Fenomeno: participio presente medio del verbo greco fainomai, ossia ciò che viene esposto. Oppure mostro, dal latino monstruum, cioè qualcosa che deve essere mostrato per il suo carattere di esemplare eccezionalità. I fenomeni da baraccone, gli scherzi di natura o i freaks, come vengono definiti al giorno d’oggi, hanno sempre fatto parte della storia dell’umanità. I rappresentanti più sfortunati della società hanno sempre rappresentato un motivo di evasione collettiva; dai tempi del mercato di fronte alla grande ziqqurat nell’antica Babilonia fino alle pubbliche esposizioni nel parco di divertimenti a Coney Island. Al tempo della prima Corporazione Interplanetaria presieduta dal signor Yamakoji, Monsieur Korallo si aggira per il satellite Europa con il suo freakshow per far divertire i coloni. Il suo gruppo annovera elementi come Pujol, un petomane che con il suo meteorismo riesce a intonare in perfetto la minore l’Inno alla Gioia. O ancora Moc Morton, soprannominato “iron stomach”, il quale riesce a ingurgitare litri di petrolio. Nel destino di questi sventurati però si staglia all’orizzonte una speranza, un messia di nome Uincio Uancio che li porterà alla redenzione e alla libertà. Quando finalmente la presenza di Uincio Uancio diventa realtà, il freakshow viene sconvolto da un’autentica rivoluzione…

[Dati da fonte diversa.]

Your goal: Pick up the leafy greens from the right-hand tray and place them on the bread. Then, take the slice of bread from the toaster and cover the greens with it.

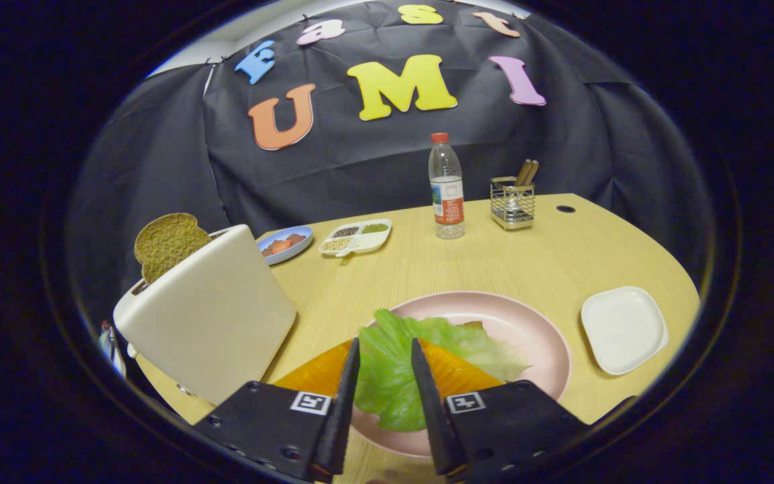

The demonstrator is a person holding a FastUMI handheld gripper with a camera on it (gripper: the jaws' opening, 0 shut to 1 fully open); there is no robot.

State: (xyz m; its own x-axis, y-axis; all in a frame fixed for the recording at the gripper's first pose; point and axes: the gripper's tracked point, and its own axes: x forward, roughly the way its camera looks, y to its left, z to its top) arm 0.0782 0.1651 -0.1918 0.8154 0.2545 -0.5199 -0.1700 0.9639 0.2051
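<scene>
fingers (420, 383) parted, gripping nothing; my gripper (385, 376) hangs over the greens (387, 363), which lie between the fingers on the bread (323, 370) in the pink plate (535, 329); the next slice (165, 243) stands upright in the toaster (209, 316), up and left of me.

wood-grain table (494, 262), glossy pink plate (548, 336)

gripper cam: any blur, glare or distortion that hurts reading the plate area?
Gripper view: strong fisheye bend, the table edge curves and the toaster leans; lettuce between the open gripper fingers looks sharp; soft sheen on the pink plate rim, no harsh glare; bottle and bread slice in the toaster stay readable; lighting even, shadows faint.
</scene>
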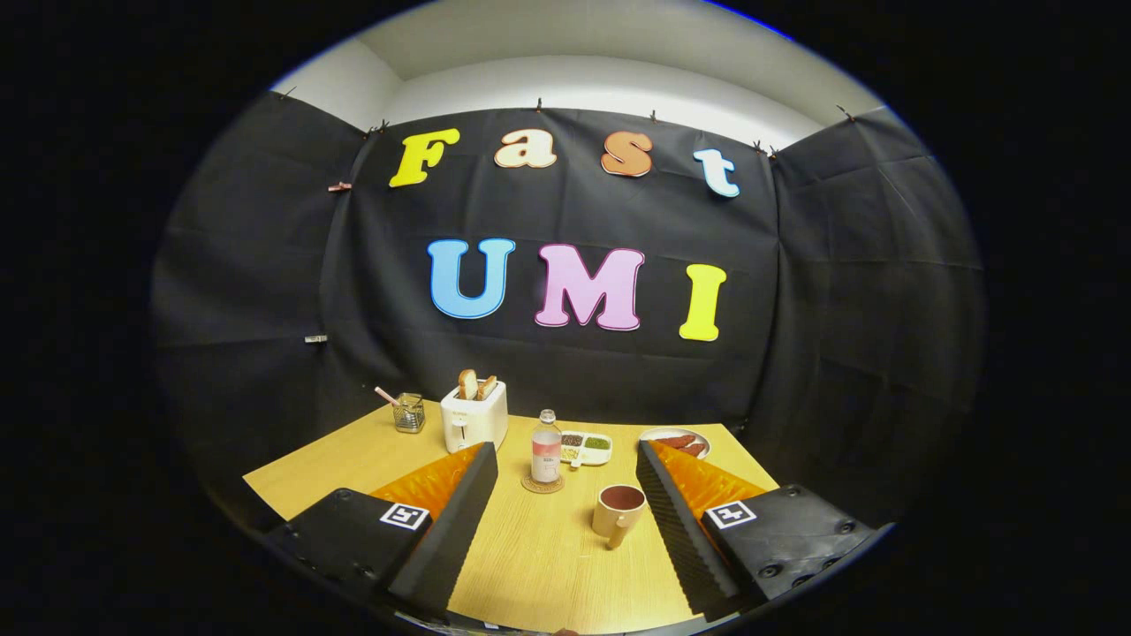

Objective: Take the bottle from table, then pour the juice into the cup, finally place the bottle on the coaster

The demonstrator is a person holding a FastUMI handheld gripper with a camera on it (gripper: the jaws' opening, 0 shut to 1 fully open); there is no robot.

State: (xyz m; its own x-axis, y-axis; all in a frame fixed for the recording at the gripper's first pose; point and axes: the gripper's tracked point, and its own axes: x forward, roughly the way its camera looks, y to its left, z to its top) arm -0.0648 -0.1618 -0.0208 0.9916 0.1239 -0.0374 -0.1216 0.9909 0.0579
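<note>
Wooden table (530,565): bottle (546,449) stands on coaster (542,484), cup (618,512) nearby. Gripper (565,459) fingers spread, empty. You risk clipping the cup if you advance carelessly.

Surface: a light wooden table (539,565) carried everything.
Landmark: a round cork coaster (542,485) lay mid-table, under a clear plastic bottle (545,449).
Nearer, right of coaster: a tan ceramic cup (618,512).
Behind-left: a white toaster (474,417), a wire mesh holder (409,412).
Behind-right: a white divided dish (586,447), a round plate (676,440).
Gripper (565,459): fingers spread wide above the table, holding nothing.
</note>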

Pee Gee Daniel è lo pseudonimo dietro cui si cela lo scrittore torinese Pierluigi Straneo. Quarant’anni, due figli e una laurea in filosofia, nella sua vita ha fatto di tutto: dal magazziniere al poliziotto, fino a sublimare la sua passione per la scrittura con il mestiere di copywriter. Ha pubblicato anche i romanzi Gigi il bastardo (& le sue 5 morti), Montag e Il politico tra i molti e il saggio Il riso e il comico. Freakshow è il suo ultimo lavoro, vincitore del premio Kipple 2016. Tra le pagine troviamo una metafora lontana della nostra esistenza, talvolta cinica e crudele. Il tutto condito con una pungente ironia e un realismo che rappresentano i tratti più tipici dello stile dell’autore piemontese. Il lettore, poi, viene catturato dalla sequenza di rapidi eventi, raccontati attraverso gli occhi di vari personaggi, per arrivare a scoprire, con suo grande stupore, che cosa si celi veramente dietro la natura del cosiddetto messia dei freaks. I personaggi con le loro fragilità e atipicità rappresentato il vero fulcro del romanzo. Tali individui, nonostante la loro condizione sfortunata non smettono mai di sperare e sognare un futuro migliore, anche se quest’ultimo può rivelarsi una mera illusione. Una riflessione profonda e critica sulla società moderna fatta di sola apparenza dove l’esclusione è la triste regola di ogni giorno.